Il messaggio del premier giunge all'insomani di un serio braccio di ferro tra l'Italia e i vertici dell'Unione. A cominciare dalle politiche di stabilità e dal salvataggio delle banche italiane, sulle quali occorre fare chiarezza.  Perché, per esempio, il rapporto sulla sostenibilità fiscale (Fiscal Sustainability Report) dell’Ufficio analisi dei bilanci della Commissione Europea è stato rilanciato il 25 gennaio con ampio risalto dai tecnocrati di Bruxelles e campeggia sulle prime pagine dei media italiani? Qual è stato il suo effetto sui mercati finanziari mondiali?

 Il contenuto di questo rapporto era ben noto, nei suoi contenuti fondamentali, ed è stato ampiamente commentato da tutti i quotidiani a partire dal Financial Times del 17 novembre scorso, allorché la Commissione ha iniziato a lanciare moniti contro la decisione del governo italiano di portare il rapporto deficit pubblico/PIL al 2,6%. La variazione di bilancio concordata per l’applicazione delle clausole di flessibilità era del 2,4%, rispetto all’1,8% previsto dal piano di rientro concordato con la Commissione. Quindi, il motivo del contendere riguarda lo 0,2% stanziato dal nostro governo per finanziare i provvedimenti urgenti in tema di sicurezza e immigrazione contenuti nella Legge di Stabilità poi approvata dal parlamento a dicembre.
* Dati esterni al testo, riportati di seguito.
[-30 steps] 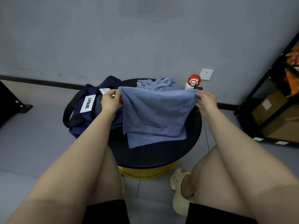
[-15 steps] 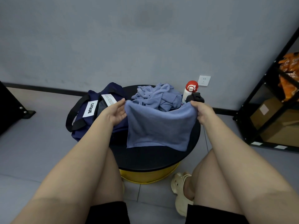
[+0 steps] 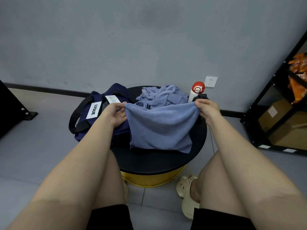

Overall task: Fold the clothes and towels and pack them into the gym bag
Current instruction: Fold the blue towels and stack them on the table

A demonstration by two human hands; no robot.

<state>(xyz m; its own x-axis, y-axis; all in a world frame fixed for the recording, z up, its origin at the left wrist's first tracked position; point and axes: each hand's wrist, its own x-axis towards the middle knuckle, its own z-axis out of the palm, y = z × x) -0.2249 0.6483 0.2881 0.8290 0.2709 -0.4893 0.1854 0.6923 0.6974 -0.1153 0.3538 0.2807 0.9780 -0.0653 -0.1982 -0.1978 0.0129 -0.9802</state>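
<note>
Seated person, head view looking down at a round black table with a yellow base. Both hands hold one blue towel stretched by its top corners. Left hand pinches the towel's left top corner between thumb and fingertips, other fingers loosely spread, palm partly up. Right hand has fingers curled tight around the right top corner. Towel sags between the hands, its lower part draped onto the tabletop, bottom edge near the table's front. It looks doubled over, but the layers can't be told apart. Behind it, on the far side of the table, a crumpled pile of blue clothes, unfolded. Navy gym bag sits on the table's left edge, black straps hanging off, white label reading LVQUE facing up, just beside the left hand. White bottle with red cap stands upright at the table's far right, behind the right hand. Black metal shelf with cardboard boxes at right. White wall socket on grey wall. Cream clog on right foot.
</note>
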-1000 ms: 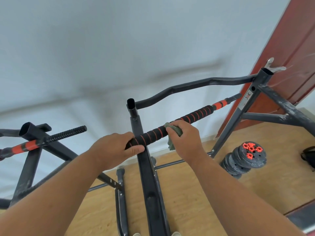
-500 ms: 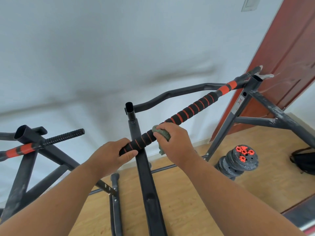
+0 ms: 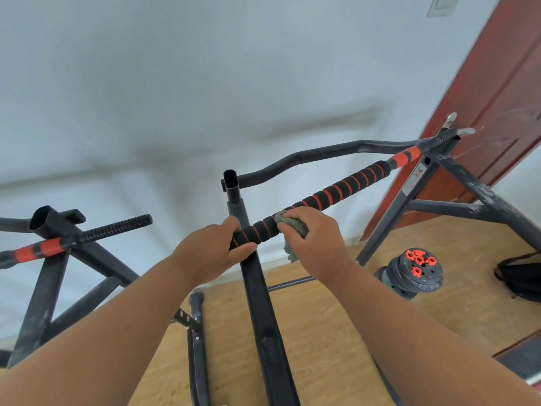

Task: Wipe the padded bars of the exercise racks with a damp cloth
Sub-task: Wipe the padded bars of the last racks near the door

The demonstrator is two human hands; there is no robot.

A riprova di ciò basta citare l’andamento dello spread tra i BTP italiani e Bund tedeschi a dieci anni, che è diminuito, dopo la diffusione della notizia, di 2 punti, attestandosi a 108,66. Solo nella mattinata di oggi, martedì 26 gennaio, dopo le notizie del nuovo crollo delle borse asiatiche e l’apertura in negativo delle piazze europee, è risalito a 110, cioè ai valori di ieri mattina.

La sospensione di Schengen e il ruolo della Germania
Questo monito, non proprio fair, avviene mentre indiscrezioni parlano della decisione di sospendere il trattato di Schengen sulla libera circolazione per due anni (attualmente Francia, Danimarca, Austria, Germania, Norvegia e Svezia hanno riattivato i controlli alle frontiere), lasciando così Italia e Grecia sole a fronteggiare la marea di migranti che preme alle frontiere sud dell’Unione Europea. È questa la solidarietà del manifesto di Ventotene e dello spirito dei padri fondatori?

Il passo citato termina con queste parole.